Ist die öko-soziale Transformation noch möglich?

Ob die seit dem Erdgipfel von Rio de Janeiro 1992 und von der UN-Klimakonferenz in Paris 2015 nachdrücklich geforderte Transformation durchgesetzt werden kann, ist umstritten. Nicht wenige sind pessimistisch wegen des Dilemmas, weil es ein komplett grünes Wachstum nicht geben könne und ein normales Wachstum unausweichlich in die ökologische Katastrophe führen werde.4 Dass das Trotzdem der vielfältigen wachstumskritischen Initiativen und die Umsetzungsbemühungen der Beschlüsse von Paris nicht hoffnungslos sind, zeigt sich in der Begeisterung und den Teilerfolgen der Praxis, aber auch in ermutigenden Botschaften. So hält z.B. die im Juni 2015 von Papst Franziskus veröffentlichte Umwelt-Enzyklika „Laudato si“ die öko-soziale Transformation für machbar; sie überfordere uns weder moralisch, noch politisch oder technisch.5

Eine solche Einstellung der Zukunft gegenüber, die angesichts der immensen Größe der zu bewältigenden Probleme nicht resigniert, sondern Komplexitäten und Ambivalenzen aushält und Verantwortung für sich und andere übernimmt (nicht zuletzt auch für nachkommende Generationen), kann zu Recht als erwachsen bezeichnet werden. Das sind die notwendigen Merkmale des kommenden Zeitalters, das Ulrich Beck als Zweite Moderne bezeichnet hatte; diesen erwachsen werdenden Teil der Moderne sollte man Adultum nennen.

 

1 Vgl. Heiner Geißler: Sapere aude! Warum wir eine neue Aufklärung brauchen, Berlin 2012

2 Vgl. Susan Neiman: Warum erwachsen werden? Eine philosophische Ermutigung, Berlin 2015

4 Vgl. Ulrike Herrmann: Vom Anfang und Ende des Kapitalismus, in: ApuZ 35-37 / 2015, 3-9, 9.

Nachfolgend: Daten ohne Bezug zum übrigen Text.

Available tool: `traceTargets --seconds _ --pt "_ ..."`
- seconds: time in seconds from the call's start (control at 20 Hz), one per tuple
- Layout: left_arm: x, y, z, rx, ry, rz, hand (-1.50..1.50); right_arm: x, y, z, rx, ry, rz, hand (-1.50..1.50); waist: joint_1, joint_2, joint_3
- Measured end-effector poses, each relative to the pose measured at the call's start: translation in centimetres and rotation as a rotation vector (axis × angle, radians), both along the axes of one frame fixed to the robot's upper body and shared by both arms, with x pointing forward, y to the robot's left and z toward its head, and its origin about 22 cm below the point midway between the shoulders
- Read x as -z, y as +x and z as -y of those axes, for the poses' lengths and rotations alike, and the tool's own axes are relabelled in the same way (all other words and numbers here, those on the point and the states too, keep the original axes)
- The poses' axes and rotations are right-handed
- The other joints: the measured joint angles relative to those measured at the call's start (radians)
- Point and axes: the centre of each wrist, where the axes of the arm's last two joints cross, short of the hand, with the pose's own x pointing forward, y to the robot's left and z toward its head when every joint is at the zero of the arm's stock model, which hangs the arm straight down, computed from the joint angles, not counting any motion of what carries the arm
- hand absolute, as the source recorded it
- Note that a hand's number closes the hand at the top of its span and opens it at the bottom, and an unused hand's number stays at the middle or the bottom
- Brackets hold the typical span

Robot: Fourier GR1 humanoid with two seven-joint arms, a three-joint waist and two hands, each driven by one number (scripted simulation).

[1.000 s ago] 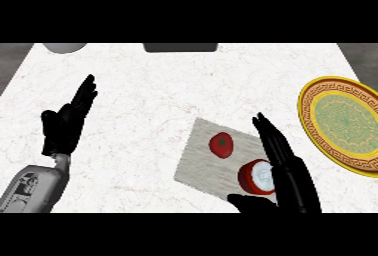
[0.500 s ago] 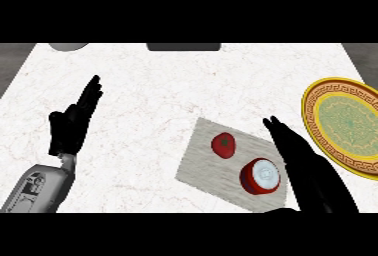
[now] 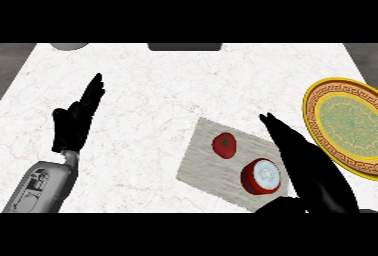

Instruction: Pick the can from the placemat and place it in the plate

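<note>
Table (image 3: 162, 90): white marbled top with faint reddish veins, dark strips past its left and right edges; two grey shapes cut off at the far edge. Placemat (image 3: 209, 160): pale woven rectangle, set askew. Can (image 3: 262, 176): red cylinder with a pale round top, upright on the placemat's near right part. Tomato (image 3: 224, 144): red, round, green stem, on the placemat beside the can. Plate (image 3: 319, 131): yellow patterned rim, green centre, at the right edge. Right hand (image 3: 314, 170): black, fingers straight, just right of the can, holding nothing. Left hand (image 3: 77, 117): open, resting at left, fingers up.
</note>
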Motion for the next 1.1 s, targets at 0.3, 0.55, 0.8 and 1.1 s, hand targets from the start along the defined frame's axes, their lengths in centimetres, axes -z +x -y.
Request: traceTargets --seconds 0.3,0.55,0.8,1.1 --pt "0.1 0.2 0.0 -0.005 0.009 -0.003 0.0 2.4 1.5 0.0 0.006 -0.067 -0.105 -1.5 0.002 0.001 0.0" --pt "0.0 -0.5 0.0 0.0 0.008 -0.007 0.0 4.5 2.2 0.3 0.016 -0.102 -0.163 -1.5 0.002 0.0 0.001" --pt "-0.4 -0.5 0.1 -0.002 0.006 0.002 0.0 6.4 3.1 0.0 0.025 -0.124 -0.203 -1.5 0.002 0.0 0.001" --pt "0.2 -1.4 0.2 -0.007 0.0 0.001 0.0 8.7 3.2 0.7 0.042 -0.149 -0.249 -1.5 0.001 -0.001 0.0"
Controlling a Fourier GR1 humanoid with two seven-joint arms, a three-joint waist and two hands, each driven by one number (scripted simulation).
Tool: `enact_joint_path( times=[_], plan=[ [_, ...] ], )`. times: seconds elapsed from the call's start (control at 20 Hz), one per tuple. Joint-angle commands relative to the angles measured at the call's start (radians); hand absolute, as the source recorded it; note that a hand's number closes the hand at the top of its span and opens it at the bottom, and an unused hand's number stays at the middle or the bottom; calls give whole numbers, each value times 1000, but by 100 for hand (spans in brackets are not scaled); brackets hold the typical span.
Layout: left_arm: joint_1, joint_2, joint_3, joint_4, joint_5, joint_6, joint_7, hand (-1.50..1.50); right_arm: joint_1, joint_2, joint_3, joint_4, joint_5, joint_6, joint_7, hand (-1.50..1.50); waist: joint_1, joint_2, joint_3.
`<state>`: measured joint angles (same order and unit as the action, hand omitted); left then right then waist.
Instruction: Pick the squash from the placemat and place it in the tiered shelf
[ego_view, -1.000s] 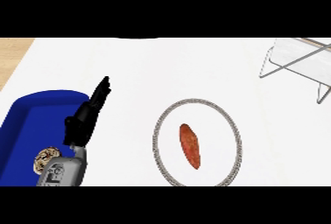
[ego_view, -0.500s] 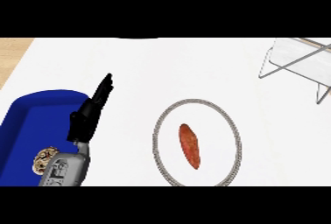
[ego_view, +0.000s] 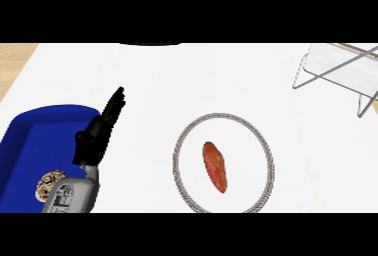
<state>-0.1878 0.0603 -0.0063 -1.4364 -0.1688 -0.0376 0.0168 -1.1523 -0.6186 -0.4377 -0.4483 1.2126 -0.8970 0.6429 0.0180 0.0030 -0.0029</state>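
In the head view, a slim reddish-orange squash is seen lying lengthwise in the middle of an oval white placemat with a grey braided rim, flat on the white bench. It is judged to be laid there as the start point of the task, apart from everything else so that it can be taken from above. It is not yet grasped or touched.

The left hand, black and on a grey forearm, is shown with its fingers straight and held together, pointing away from the robot. Nothing is held or pinched by it, and no contact with the squash is seen. The squash lies to the right of this hand, a little nearer the robot than the fingertips, with bare bench and the placemat's rim between.

A deep blue rounded tray is seen just to the left of the hand and under the forearm; a small speckled brown object lies in it.

The grey wire tiered shelf stands far to the right and beyond the hand, well apart from the squash, only partly in view.

The right hand is not shown.
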Motion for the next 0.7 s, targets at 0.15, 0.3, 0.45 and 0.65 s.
enact_joint_path(
  times=[0.15, 0.3, 0.45, 0.65],
  plan=[
    [12, -10, -10, 3, -5, 1, 1, 0, -4, 4, -37, -48, -156, 9, -123, -150, -1, 3, 3],
    [38, -14, -12, -11, -13, 15, -18, 0, -1, -6, -41, -108, -213, 58, -142, -150, -7, -1, 3],
    [32, -19, -19, -35, -11, 14, 19, 0, -37, 8, -30, -179, -208, 30, -87, -150, -12, -5, 3],
    [0, 16, 27, -19, 24, -12, 18, 0, -18, -16, -94, -301, -311, -27, -138, -150, -27, -10, 3]
  ],
)
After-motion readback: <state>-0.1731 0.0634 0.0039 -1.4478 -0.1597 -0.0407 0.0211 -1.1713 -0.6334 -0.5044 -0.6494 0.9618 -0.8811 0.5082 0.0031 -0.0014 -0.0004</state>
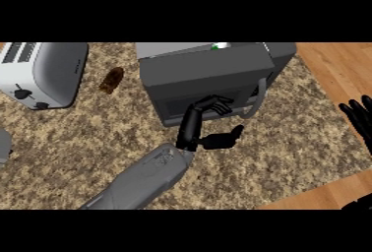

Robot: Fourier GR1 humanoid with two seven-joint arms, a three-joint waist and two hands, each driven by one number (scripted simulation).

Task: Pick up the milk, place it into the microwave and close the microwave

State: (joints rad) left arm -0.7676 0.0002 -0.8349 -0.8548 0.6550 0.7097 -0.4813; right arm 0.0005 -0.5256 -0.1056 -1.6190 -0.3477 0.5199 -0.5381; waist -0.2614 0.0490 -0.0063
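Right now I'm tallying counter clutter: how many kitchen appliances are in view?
2. The toaster sits at the counter's far left; the microwave stands at centre, its door shut, with the left hand against the door. A grey edge at far left may be something else.

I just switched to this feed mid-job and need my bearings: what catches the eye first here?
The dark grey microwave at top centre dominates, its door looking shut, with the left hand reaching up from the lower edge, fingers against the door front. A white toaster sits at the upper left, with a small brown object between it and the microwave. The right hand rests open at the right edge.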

5 Vgl. Bernhard Emunds / Matthias Möhring-Hesse: Sozialethischer Kommentar, in: Papst Franziskus: Laudato si. Die Umwelt-Enzyklika, Freiburg i.Br. 2015, 217-346, 228.

Josef Senft lebt mit seiner Familie in Bonn; seit 1987 ohne Auto. Er engagiert sich seit vielen Jahren im Kontext des Bonner Oscar-Romero-Hauses. Beruflich war er als apl. Professor am Institut für Katholische Theologie an der Universität Köln in der Religionslehrer/innen-Ausbildung tätig. Seine Arbeitsschwerpunkte liegen im Bereich der Sozial- und Umwelt-Ethik sowie der Theologie der Befreiung.